Il reclutamento laterale

Senonché, dietro queste tematiche aridamente sindacali si nasconde una realtà ben più problematica, la quale ci racconta che una larghissima parte della giurisdizione (civile ma soprattutto penale) è affidata a magistrati onorari, cioè a magistrati non di carriera, che giungono ad esercitare quella delicatissima funzione senza un concorso e senza il connesso, severo percorso formativo proprio della magistratura ordinaria. Un reclutamento laterale da altre professioni, niente affatto limitato a vicende bagatellari. Questo può infatti valere per la competenza dei giudici di pace, che obiettivamente sono titolari di una giurisdizione minore quanto a rilevanza delle controversie che ne sono oggetto; ma non per la magistratura onoraria impegnata nei Tribunali.

La doppia giurisdizione

I vice-Procuratori Onorari ormai sostengono in modo pressoché esclusivo l’accusa in tutti i giudizi dibattimentali per reati di competenza del giudice monocratico; dunque, reati spesso di media o anche elevata gravità (omicidi colposi, estorsioni, truffe e molto altro); e lo stesso vale, sebbene in percentuale più ridotta ma comunque assai significativa, per le funzioni assolte dai Giudici onorari, sia (in prevalenza) in sede monocratica, sia come componenti di Collegio.
Insomma, esiste davvero una doppia giurisdizione, l’una ordinaria, l’altra onoraria, rispetto alla quale ultima si pongono, come è ovvio che sia e nulla togliendo all’impegno ed alla professionalità profusa quotidianamente da quei magistrati non di carriera, ovvie problematiche di qualità tecnica e, soprattutto, di indipendenza del giudizio.

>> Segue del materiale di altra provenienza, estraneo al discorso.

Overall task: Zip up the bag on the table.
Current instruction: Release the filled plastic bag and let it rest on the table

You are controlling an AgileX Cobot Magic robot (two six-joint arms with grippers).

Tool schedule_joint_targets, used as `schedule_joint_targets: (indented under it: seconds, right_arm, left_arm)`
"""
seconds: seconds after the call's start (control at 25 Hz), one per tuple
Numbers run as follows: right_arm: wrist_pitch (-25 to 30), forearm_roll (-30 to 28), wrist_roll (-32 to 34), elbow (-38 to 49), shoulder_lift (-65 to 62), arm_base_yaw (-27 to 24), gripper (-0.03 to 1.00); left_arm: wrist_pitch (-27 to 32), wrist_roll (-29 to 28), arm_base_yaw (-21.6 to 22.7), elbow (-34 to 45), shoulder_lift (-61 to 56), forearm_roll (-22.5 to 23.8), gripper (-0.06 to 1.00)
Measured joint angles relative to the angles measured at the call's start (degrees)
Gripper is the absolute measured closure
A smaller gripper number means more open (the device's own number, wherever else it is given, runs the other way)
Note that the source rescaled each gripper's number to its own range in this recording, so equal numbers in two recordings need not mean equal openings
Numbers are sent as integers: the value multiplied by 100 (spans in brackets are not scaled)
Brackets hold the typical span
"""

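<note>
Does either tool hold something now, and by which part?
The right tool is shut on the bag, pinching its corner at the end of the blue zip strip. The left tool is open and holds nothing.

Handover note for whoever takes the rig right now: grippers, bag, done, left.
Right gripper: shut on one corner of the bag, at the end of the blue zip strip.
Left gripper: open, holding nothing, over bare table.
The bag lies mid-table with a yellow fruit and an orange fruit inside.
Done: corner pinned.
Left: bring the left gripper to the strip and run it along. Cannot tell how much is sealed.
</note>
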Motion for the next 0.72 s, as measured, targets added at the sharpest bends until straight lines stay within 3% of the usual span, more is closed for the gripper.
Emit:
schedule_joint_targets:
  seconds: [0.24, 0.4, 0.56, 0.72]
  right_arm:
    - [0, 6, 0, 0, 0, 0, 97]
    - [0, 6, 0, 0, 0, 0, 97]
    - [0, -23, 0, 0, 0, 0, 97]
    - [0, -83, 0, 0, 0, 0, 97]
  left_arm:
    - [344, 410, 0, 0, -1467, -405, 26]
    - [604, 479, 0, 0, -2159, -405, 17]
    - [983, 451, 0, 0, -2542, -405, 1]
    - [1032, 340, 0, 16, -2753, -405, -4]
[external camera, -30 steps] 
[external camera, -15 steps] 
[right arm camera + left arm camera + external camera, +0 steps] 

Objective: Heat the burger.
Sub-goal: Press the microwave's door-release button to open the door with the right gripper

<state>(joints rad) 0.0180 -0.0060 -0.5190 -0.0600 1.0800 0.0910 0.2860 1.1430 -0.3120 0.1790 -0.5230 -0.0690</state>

Il PM onorario esercita una delega, non essendo tuttavia chiaro quali siano i limiti di autonomia ed indipendenza valutativa in capo a chi segue la formazione della prova in aula, rispetto al PM formalmente titolare ma sostanzialmente estraneo al processo. Né può ignorarsi l’effetto distorsivo che si viene a determinare, soprattutto in processi di particolare delicatezza, e che noi avvocati constatiamo quotidianamente: e cioè quello del giudice (soprattutto quando è togato) che supplisce alle carenze (e spesso agli errori) del PM onorario, così smarrendo la propria terzietà.

Come cambia la sorte dei cittadini

Nondimeno, è lecito interrogarsi sulla qualità tecnica del giudice onorario, e soprattutto sulla sua autentica capacità di mantenersi indipendente rispetto alla naturale forza della prospettazione accusatoria formalizzata da un capo di imputazione che, a conclusione delle indagini, porta la firma e l’autorevolezza di un PM togato e dell’ufficio di Procura.
Temi complessi, come potete vedere. Occorre si sappia che quotidianamente nel nostro Paese viene esercitata, nelle aule di giustizia, una doppia giurisdizione, con i connessi, delicatissimi problemi che ne derivano; e che dunque la sorte dei diritti dei cittadini, imputati ma anche parti offese in quei processi affidati alla giurisdizione onoraria, inevitabilmente non è la stessa, in termini di competenza tecnica e di indipendenza del giudizio. Mentre cresce il ruolo ed il peso del nuovo “Ufficio del processo”, anche esso ovviamente composto da personale estraneo alla Magistratura ordinaria. Questioni meritevoli di ben altra attenzione di quella ad esse normalmente dedicata. Buona lettura.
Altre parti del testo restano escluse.